FEMINISM IS STILL IMPORTANT

Featured image: suffragette Emmeline Pankhurst’s arrest in 1914

On Monday 3rd March, The Tab Exeter posted an article by student Tor Mackarness entitled ‘I need feminism because I’m a bit average’. Being a sensationalist denunciation of feminism published just in time for International Women’s Day, the piece was a successful exercise in hit-mongering. Already, a host of commenters have diligently critiqued Mackarness’ argument as the contradictory, under-researched, offensive mess that it is. For this reason, I was unsure whether to post my own response: am I simply giving the article in question the attention that it is so clearly designed to generate?

The answer is, emphatically, yes.
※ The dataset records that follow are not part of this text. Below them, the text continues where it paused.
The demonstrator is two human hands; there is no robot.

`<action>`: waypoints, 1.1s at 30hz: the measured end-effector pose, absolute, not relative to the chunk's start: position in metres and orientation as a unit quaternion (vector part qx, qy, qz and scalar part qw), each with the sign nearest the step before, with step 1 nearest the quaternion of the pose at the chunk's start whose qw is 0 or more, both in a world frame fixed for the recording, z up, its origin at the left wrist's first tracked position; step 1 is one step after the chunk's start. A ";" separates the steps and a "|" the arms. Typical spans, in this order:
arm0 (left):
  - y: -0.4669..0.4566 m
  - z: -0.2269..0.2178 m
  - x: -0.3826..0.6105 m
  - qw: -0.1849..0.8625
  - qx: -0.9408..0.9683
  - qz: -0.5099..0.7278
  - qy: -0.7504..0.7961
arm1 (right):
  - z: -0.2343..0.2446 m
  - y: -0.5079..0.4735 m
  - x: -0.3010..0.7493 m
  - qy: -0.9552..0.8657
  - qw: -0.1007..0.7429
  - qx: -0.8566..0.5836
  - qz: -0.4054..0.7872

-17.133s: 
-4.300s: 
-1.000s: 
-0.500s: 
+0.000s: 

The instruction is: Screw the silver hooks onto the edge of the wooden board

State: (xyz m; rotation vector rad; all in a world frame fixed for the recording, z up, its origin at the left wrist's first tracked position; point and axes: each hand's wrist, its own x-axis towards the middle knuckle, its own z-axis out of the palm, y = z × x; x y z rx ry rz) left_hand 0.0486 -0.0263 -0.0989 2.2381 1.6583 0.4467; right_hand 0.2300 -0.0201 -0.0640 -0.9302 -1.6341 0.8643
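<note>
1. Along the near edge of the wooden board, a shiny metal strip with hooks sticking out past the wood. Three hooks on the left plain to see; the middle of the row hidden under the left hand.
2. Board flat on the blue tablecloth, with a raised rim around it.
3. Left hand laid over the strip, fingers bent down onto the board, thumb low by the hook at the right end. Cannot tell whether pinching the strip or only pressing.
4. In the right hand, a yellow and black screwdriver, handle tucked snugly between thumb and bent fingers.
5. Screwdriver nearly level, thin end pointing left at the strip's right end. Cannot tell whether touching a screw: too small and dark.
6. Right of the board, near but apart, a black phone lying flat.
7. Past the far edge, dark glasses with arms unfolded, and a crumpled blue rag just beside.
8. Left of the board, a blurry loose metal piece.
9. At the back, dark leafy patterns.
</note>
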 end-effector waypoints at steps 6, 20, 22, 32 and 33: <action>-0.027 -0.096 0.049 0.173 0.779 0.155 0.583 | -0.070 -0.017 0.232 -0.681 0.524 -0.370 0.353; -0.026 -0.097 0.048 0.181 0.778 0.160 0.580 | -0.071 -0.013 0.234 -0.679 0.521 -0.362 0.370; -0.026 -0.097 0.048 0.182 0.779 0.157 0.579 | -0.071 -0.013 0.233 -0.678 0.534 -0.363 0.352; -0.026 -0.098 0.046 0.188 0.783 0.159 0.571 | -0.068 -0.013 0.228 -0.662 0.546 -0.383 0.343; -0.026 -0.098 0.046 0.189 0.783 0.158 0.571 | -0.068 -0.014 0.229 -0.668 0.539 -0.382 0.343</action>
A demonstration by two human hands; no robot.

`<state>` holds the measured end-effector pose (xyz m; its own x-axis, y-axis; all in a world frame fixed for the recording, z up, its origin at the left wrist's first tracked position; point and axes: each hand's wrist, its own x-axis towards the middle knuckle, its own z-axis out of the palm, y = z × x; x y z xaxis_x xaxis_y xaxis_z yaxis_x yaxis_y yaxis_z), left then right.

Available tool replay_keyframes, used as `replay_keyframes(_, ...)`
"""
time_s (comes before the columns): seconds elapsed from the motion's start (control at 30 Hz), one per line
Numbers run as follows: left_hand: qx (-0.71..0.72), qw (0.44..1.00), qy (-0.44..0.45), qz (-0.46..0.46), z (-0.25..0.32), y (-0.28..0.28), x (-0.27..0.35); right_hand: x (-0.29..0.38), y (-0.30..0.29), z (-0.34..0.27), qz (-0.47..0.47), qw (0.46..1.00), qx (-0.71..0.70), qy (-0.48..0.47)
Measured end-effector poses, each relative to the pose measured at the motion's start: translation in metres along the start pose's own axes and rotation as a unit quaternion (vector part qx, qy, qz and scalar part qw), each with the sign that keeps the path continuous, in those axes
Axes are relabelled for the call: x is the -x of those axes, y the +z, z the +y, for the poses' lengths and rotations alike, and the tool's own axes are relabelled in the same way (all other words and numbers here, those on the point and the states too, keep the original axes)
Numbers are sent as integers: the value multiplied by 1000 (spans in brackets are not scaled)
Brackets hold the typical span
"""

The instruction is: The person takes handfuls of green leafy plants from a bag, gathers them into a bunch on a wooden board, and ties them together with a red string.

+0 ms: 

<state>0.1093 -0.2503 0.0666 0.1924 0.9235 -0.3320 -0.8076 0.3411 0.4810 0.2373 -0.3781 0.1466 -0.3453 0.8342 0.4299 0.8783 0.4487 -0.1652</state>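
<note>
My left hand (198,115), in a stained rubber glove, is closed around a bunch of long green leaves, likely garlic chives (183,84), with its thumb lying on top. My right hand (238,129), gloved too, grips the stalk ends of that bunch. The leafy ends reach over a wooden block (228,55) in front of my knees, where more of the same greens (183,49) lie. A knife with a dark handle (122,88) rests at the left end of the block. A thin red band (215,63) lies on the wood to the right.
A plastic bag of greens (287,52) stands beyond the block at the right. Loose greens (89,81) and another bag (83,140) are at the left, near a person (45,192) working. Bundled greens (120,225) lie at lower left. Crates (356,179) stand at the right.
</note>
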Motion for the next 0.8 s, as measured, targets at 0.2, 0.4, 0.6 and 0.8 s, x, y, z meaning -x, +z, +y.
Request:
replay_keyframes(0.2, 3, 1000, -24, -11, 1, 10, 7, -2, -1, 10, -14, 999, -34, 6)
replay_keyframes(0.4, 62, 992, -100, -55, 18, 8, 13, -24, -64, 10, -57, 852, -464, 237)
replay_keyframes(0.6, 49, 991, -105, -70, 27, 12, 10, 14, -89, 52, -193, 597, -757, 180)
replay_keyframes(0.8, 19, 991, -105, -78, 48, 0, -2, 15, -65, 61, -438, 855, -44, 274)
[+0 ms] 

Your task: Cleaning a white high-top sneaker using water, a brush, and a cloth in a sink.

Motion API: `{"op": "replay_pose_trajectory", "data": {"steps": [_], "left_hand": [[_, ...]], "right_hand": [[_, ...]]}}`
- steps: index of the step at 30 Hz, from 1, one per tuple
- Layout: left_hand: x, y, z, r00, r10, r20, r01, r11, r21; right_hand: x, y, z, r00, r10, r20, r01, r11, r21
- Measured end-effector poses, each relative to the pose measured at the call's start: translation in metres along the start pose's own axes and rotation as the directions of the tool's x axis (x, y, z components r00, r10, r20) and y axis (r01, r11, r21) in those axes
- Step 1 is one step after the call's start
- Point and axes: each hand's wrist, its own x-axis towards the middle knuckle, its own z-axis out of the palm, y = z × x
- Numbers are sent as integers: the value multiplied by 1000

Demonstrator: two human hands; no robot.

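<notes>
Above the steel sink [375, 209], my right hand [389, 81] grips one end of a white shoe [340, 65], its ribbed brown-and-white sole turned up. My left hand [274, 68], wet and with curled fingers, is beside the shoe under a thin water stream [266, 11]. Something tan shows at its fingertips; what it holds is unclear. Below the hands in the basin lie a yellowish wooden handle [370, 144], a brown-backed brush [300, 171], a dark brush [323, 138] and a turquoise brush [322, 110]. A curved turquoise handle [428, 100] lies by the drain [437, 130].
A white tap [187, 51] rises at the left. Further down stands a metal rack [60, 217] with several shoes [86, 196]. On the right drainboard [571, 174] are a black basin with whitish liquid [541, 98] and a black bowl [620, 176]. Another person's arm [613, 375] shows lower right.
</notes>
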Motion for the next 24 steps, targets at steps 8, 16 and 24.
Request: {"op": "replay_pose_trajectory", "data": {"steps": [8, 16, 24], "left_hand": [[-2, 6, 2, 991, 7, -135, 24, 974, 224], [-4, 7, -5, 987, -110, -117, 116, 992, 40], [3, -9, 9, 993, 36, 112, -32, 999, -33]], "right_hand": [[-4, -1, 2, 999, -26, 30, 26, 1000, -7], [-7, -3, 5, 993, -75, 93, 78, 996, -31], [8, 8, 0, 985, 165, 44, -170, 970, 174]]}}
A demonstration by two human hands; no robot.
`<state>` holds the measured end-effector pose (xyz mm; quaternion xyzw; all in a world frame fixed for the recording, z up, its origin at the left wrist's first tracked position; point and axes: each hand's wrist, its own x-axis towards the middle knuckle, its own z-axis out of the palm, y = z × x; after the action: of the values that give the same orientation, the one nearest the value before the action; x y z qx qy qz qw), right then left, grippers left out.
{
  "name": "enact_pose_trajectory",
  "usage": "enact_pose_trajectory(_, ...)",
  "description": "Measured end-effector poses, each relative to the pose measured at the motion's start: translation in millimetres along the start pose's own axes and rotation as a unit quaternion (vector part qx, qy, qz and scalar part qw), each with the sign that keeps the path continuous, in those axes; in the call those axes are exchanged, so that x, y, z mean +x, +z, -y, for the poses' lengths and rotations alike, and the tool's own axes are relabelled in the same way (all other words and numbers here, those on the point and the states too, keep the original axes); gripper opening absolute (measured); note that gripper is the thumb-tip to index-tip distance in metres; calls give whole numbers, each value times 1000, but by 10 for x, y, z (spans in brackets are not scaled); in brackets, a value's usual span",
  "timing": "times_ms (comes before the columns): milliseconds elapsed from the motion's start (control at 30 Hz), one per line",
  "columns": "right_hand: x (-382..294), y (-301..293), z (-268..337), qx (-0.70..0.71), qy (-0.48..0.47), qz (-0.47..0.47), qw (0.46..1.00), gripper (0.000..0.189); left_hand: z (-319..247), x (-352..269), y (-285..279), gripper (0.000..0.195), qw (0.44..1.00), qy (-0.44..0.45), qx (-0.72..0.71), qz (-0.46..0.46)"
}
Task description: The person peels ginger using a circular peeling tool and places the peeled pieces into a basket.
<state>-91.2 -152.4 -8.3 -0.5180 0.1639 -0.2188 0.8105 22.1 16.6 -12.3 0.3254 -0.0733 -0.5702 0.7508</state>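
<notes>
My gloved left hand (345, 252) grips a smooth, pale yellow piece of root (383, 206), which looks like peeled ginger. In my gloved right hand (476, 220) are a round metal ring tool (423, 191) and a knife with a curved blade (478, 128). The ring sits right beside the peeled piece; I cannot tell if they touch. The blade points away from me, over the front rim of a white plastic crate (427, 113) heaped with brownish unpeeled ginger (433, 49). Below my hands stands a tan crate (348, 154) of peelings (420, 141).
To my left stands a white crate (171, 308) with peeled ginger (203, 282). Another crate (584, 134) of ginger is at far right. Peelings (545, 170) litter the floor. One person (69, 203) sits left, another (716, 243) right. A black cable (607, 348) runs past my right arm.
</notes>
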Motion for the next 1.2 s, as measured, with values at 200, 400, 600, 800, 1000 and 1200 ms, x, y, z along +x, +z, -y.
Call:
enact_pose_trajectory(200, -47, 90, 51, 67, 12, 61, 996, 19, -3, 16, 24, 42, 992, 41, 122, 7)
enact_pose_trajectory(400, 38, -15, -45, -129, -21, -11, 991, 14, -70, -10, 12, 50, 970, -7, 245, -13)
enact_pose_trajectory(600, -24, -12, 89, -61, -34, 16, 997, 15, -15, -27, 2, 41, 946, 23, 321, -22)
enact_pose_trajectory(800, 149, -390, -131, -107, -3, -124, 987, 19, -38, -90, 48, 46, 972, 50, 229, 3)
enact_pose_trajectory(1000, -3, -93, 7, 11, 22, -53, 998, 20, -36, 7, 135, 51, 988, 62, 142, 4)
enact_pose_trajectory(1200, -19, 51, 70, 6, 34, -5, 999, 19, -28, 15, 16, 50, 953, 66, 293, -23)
However, continued attention is exactly what the cause of feminism needs in order to maintain its power and progress, and the brash dismissal of it should not go unchallenged. The dismissal in question revolves around the rejection of so-called ‘aggressive feminism’ and a preference for ‘an open-minded approach to life’. This binary is, of course, nonsensical. Mackarness seems to miss the point of feminism entirely, ignoring that its ultimate goal is gender equality, and that its very foundation is the phenomenon which she calls open-mindedness – pointedly not aggression.

Her disagreement seems to lie with women who use gender inequality as an excuse for their failures (‘The hilarious thing about feminism these days is that by pushing the case for feminism they create a glass ceiling that gets harder and harder to break.’). These people are not good feminists. Like Mackarness, they have not put in the brain power or done the reading. Furthermore, I have yet to come across any women who play the sexism card in the way that Mackarness suggests.

By making the assumption that all feminists think in this manner is a tell-tale sign of the writer’s internalised misogyny: patriarchal structures traditionally operate on the assumption that all women are alike, just how Mackarness asserts that all feminists are alike. Perhaps she has had a bad experience with a particularly bad feminist, and jumped to the conclusion that all other feminists resemble her. (Let me draw your attention to the world’s bad experiences with bad terrorists, and the resultant assumption by many that all Muslims were capable of terrorism.)

Having said all of this, the article – which purports to prove feminism’s inefficacy – inadvertently proves the movement’s continuing legacy. Mackarness heralds her mother as ‘a woman with no official qualifications’ who is ‘intelligent and confident enough to work her way up from a secretary to head of a trading desk at a major city bank in the 1980s’. Does she believe that this sort of mobility was available to women before the feminist movement began to make real headway in the early 20th Century? Does she believe that she would even be studying at University without it? Women could not legally vote in the UK until 1918; now they can, and that is just one of many, many legal changes which feminism has made happen, all in the cause of gender equality.

Mackarness’ argument is not really with feminism, but with a small group of people, with small-minded views and a tendency to self-deprecate, who happen to annoy her, and who may or may not identify as feminists. The feminist movement includes a huge spectrum of people (including males such as myself), and a huge spectrum of views. Feminists can, believe it or not, disagree with each other.

Here, Tor Mackarness, is exactly why feminism is necessary: your article has reached number 1 on The Tab’s most-read list, in close proximity to an article by one Archie Lockwood (who may or may not be a fictional writer created by The Tab) demanding that all female students adopt the leggings-and-trainers trend in order to provide the ‘common bloke’ with ‘something to look at in the library’. Lockwood is the kind of person who decorates his Twitter profile with a photograph of back-lit champagne bottles and Tweets, ‘There are some terrifying looking women on tinder [sic]‘, shortly after denouncing our Feminist Society with the very concise hashtag ‘#noonegivesashitotherthanthem’.

When Mr. Lockwood is glugging Moet to celebrate the enforcement of a leggings-only dress code for the females in his City office (where those with penises may well be paid considerably more than those without), I hope Ms Mackarness doesn’t feel the need to complain. After all, feminism is nothing but bossy nonsense, isn’t it, and you’re better off without it, aren’t you?

Happy International Women’s Day, everybody. It is important, it is necessary, and it is there to educate the kind of people who believe that women must provide lascivious men with ‘something to look at in the library’ and that feminism is the reserve of extremist excuse-makers.